Montréal
Le projet sera réalisé par l’OBNL Communia, partenaire de l’Office municipal d’habitation de Montréal (OMHM), et sera entièrement financé par la Ville de Montréal. L’annonce a été faite par la ministre responsable de l’Habitation, Karine Boivin Roy, le ministre responsable des Services sociaux et de la Lutte contre l’itinérance, Lionel Carmant, la responsable de l’habitation et de l’urbanisme au comité exécutif de la Ville de Montréal, Caroline Braun, ainsi que la directrice générale de l’OMHM, Isabelle Pépin.
Les 54 femmes qui seront accueillies dans ces logements auront accès à un accompagnement du ministère de la Santé et des Services sociaux ainsi qu’à des suppléments au loyer leur permettant de limiter leur contribution à 25 % de leur revenu. Cette aide financière est assumée à 90 % par la Société d’habitation du Québec et à 10 % par la Ville de Montréal.
Ce projet s’inscrit dans une collaboration renforcée entre la SHQ et le ministère de la Santé et des Services sociaux afin de mieux coordonner les projets d’habitation avec les services destinés aux personnes vivant une situation d’itinérance, un problème de santé mentale, une déficience ou ayant été victimes de violence.
« Nos annonces pour mettre en place des milieux de vie et des mesures pour lutter contre l’itinérance se multiplient depuis quelques mois. Cela montre bien que le nouveau gouvernement en place est fermement déterminé à s’attaquer à ce fléau social. Je salue la collaboration de la Ville de Montréal et de l’Office municipal d’habitation de Montréal dans ce dossier. Cela prouve que quand les efforts s’additionnent, on peut rapidement trouver des solutions efficaces », a déclaré la ministre responsable de l’Habitation, Karine Boivin Roy.
Le ministre Lionel Carmant a pour sa part insisté sur l’importance d’offrir un environnement stable aux personnes vulnérables.
« Pour sortir durablement une personne de l’itinérance, il faut d’abord lui offrir un milieu de vie stable, sécuritaire et adapté à ses besoins. Avec ces 54 nouveaux logements abordables, nous ajoutons rapidement des places qui permettront à des personnes parmi les plus vulnérables de retrouver un toit et la stabilité nécessaire pour entreprendre un nouveau parcours.
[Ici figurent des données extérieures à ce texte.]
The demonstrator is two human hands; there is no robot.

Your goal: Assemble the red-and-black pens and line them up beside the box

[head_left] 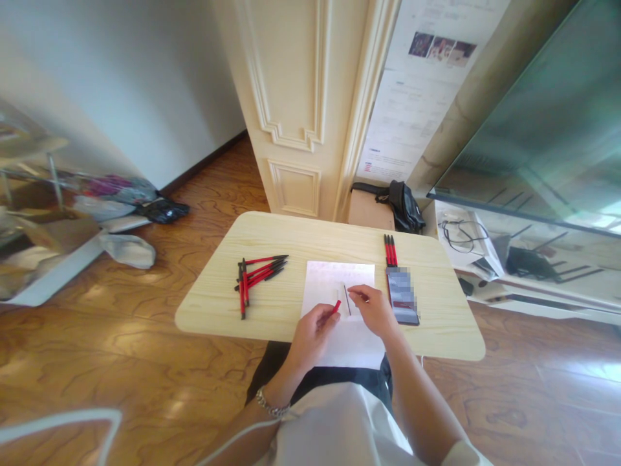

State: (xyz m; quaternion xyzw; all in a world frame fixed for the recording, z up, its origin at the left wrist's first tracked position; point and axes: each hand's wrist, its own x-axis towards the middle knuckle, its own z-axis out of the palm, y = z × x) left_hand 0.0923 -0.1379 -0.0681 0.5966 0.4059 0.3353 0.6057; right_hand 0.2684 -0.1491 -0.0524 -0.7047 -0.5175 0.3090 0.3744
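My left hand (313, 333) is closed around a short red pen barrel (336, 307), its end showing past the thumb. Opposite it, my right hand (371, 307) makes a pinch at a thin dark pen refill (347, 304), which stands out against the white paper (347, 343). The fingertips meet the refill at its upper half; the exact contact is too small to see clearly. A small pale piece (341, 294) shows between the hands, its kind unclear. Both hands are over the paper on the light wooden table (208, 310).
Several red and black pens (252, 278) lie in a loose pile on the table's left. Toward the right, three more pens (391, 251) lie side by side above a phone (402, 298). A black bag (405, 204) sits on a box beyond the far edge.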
C’est exactement le type de solution concrète que nous devons multiplier pour prévenir et réduire l’itinérance au Québec. »
Pour la Ville de Montréal, ce projet constitue un modèle à reproduire.
« Ce projet concrétise une fois de plus notre leadership pour lutter contre l’itinérance. Ici, des personnes pourront enfin retrouver la stabilité d’un logement de qualité et humain, où elles se sentiront véritablement les bienvenues. Ce projet pilote représente une nouvelle façon d’agir rapidement pour répondre à l’urgence. Et nous comptons bien en déployer d’autres afin d’accélérer l’accès à des logements transitoires partout sur le territoire », a affirmé Caroline Braun, responsable de l’habitation au comité exécutif de la Ville de Montréal.
Même son de cloche du côté de l’Office municipal d’habitation de Montréal.
« L’Office municipal d’habitation de Montréal, en partenariat avec Communia, est fier d’apporter son savoir-faire dans le développement de logements pour des ménages dans le besoin. Nous avons pris l’engagement de jouer un rôle dans la lutte contre l’itinérance en apportant des solutions en matière de logement à Montréal. Il s’agit pour nous d’un projet-pilote qui pourra ouvrir la voie à d’autres projets immobiliers semblables dans le futur », a souligné Isabelle Pépin, directrice générale de l’OMHM.
Si ce projet répond à une réalité montréalaise, plusieurs de ses principes pourraient ils trouver écho à Drummondville et dans le Centre-du-Québec?
La pénurie de logements abordables, la hausse du coût de la vie et les besoins grandissants en hébergement d’urgence sont également des enjeux observés dans la région. Les organismes communautaires, les intervenants en santé et les services municipaux sont de plus en plus sollicités pour soutenir des personnes vivant une situation de précarité.
Le recours à des logements préfabriqués pourrait permettre d’offrir rapidement des unités de transition sur un terrain municipal ou gouvernemental, en partenariat avec les organismes locaux, l’Office d’habitation, le CIUSSS de la Mauricie-et-du-Centre-du-Québec et les différents paliers de gouvernement.
Alors que Montréal lance ce projet pilote, plusieurs villes de taille moyenne pourraient suivre son évolution avec intérêt. Si cette formule démontre son efficacité, elle pourrait inspirer des initiatives adaptées aux réalités de collectivités comme Drummondville, où les besoins en logement abordable et en accompagnement des personnes vulnérables continuent de croître.